__EXERCISE__
All of the data below should be set down again verbatim, without any images.

*** SOURCE MATERIAL Section Begins ***

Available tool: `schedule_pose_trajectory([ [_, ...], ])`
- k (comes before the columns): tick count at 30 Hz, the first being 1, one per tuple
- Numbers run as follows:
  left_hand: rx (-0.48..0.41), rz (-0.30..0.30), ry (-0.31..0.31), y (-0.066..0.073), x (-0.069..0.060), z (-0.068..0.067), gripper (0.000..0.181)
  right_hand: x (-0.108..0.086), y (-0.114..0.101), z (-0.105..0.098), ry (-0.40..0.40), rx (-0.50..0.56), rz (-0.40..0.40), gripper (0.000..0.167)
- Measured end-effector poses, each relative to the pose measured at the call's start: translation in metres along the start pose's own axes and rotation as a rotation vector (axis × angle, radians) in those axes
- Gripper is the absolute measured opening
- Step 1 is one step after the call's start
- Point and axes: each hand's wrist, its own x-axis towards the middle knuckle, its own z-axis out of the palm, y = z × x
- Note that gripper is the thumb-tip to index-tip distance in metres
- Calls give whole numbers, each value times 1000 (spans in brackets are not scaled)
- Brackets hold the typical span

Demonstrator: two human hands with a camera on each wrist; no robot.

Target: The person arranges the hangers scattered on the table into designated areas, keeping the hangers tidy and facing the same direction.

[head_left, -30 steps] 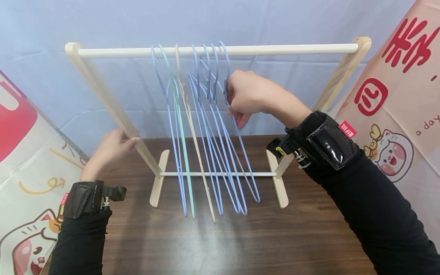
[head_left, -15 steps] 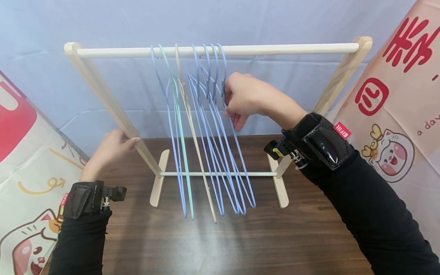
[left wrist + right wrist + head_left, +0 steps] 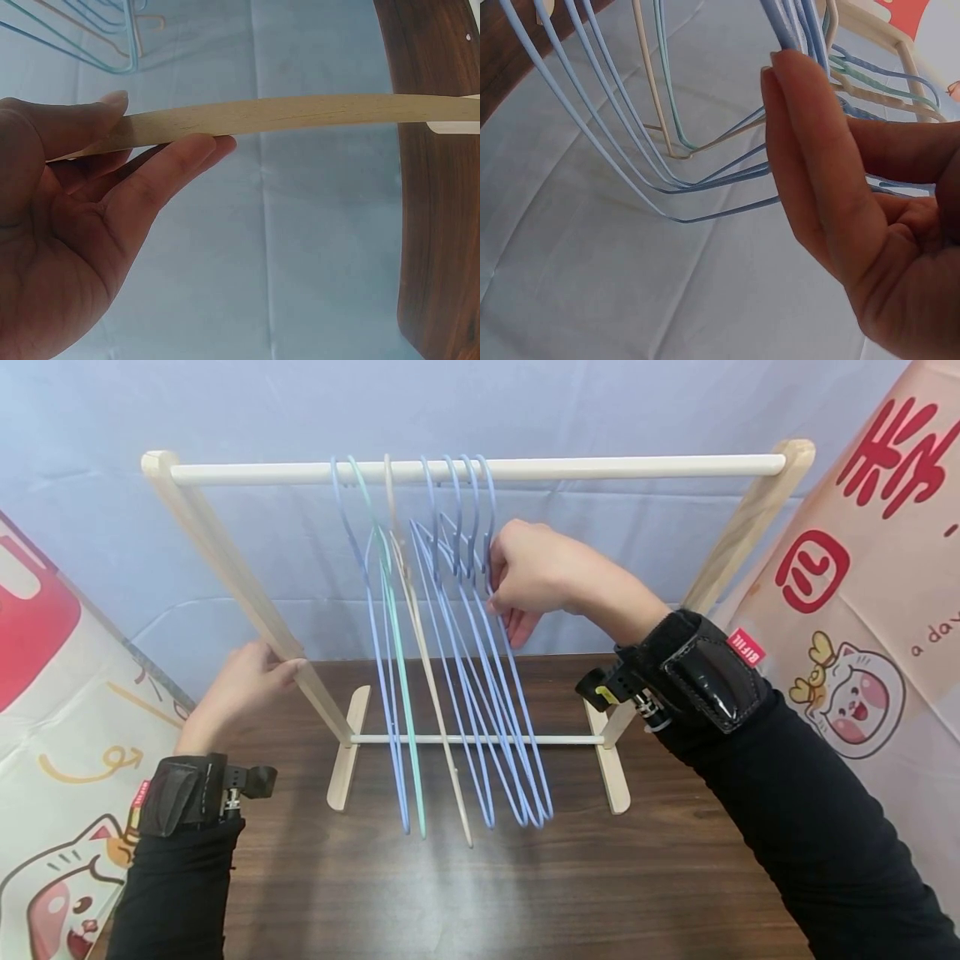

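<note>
My left hand grips the left post of a small wooden clothes rack, thumb on one side and fingers on the other, as the left wrist view also shows on the post. At the neck of the rightmost blue hanger, my right hand pinches the wire, its hook over the white rail. Several blue hangers hang close on its left. Farther left are a beige hanger, a mint-green hanger and another blue hanger. In the right wrist view, fingers hide the pinch point.
The rack stands on two wooden feet on a dark wood table, joined by a thin lower bar. A pale blue cloth covers the back. Printed cartoon panels flank both sides.
My right hand has shifted slightly left with the rightmost blue hanger, whose lower end now sits closer to the neighbouring blue hangers. My left hand has stayed on the post.
</note>
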Motion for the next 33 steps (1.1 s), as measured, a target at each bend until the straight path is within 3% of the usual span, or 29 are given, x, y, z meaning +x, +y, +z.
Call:
schedule_pose_trajectory([
  [33, -18, 10, 13, -2, 1, 1, 40, -12, 3, -3, 17, 1, 24, 20],
])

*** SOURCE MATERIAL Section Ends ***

__RESPONSE BOX__
Available tool: `schedule_pose_trajectory([ [_, ...], ])`
- k (comes before the columns): tick count at 30 Hz, the first being 1, one per tuple
- Numbers run as follows:
  left_hand: rx (-0.48..0.41), rz (-0.30..0.30), ry (-0.31..0.31), y (-0.066..0.073), x (-0.069..0.060), z (-0.068..0.067), gripper (0.000..0.181)
  right_hand: x (-0.108..0.086), y (-0.114..0.101), z (-0.105..0.098), ry (-0.40..0.40), rx (-0.50..0.56), rz (-0.40..0.40), gripper (0.000..0.167)
- Measured end-effector poses, each relative to the pose measured at the call's start: translation in metres along the start pose's own axes and rotation as a rotation vector (axis × angle, radians) in those axes
- Gripper is the absolute measured opening
- Step 1 is one step after the call's start
- Point and axes: each hand's wrist, its own x-axis towards the middle knuckle, its own z-axis out of the palm, y = z × x
- Note that gripper is the thumb-tip to index-tip distance in metres
- Calls give whole numbers, each value times 1000 (spans in brackets are not scaled)
- Brackets hold the typical span

Demonstrator: two human hands with a camera on each wrist; no robot.

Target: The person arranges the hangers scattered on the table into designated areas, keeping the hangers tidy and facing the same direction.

[head_left, -30 steps] 
[head_left, -15 steps] 
[left wrist + right wrist + head_left, +0 steps] 

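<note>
My left hand grips the left post of a small wooden clothes rack, thumb on one side and fingers on the other, as the left wrist view also shows on the post. At the neck of the rightmost blue hanger, my right hand pinches the wire, its hook over the white rail. Several blue hangers hang close on its left. Farther left are a beige hanger, a mint-green hanger and another blue hanger. In the right wrist view, fingers hide the pinch point.
The rack stands on two wooden feet on a dark wood table, joined by a thin lower bar. A pale blue cloth covers the back. Printed cartoon panels flank both sides.
My right hand has shifted slightly left with the rightmost blue hanger, whose lower end now sits closer to the neighbouring blue hangers. My left hand has stayed on the post.
</note>
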Motion for the next 33 steps (1.1 s), as measured, a target at each bend until the straight path is within 3% of the usual span, or 29 are given, x, y, z meaning +x, +y, +z.
Call:
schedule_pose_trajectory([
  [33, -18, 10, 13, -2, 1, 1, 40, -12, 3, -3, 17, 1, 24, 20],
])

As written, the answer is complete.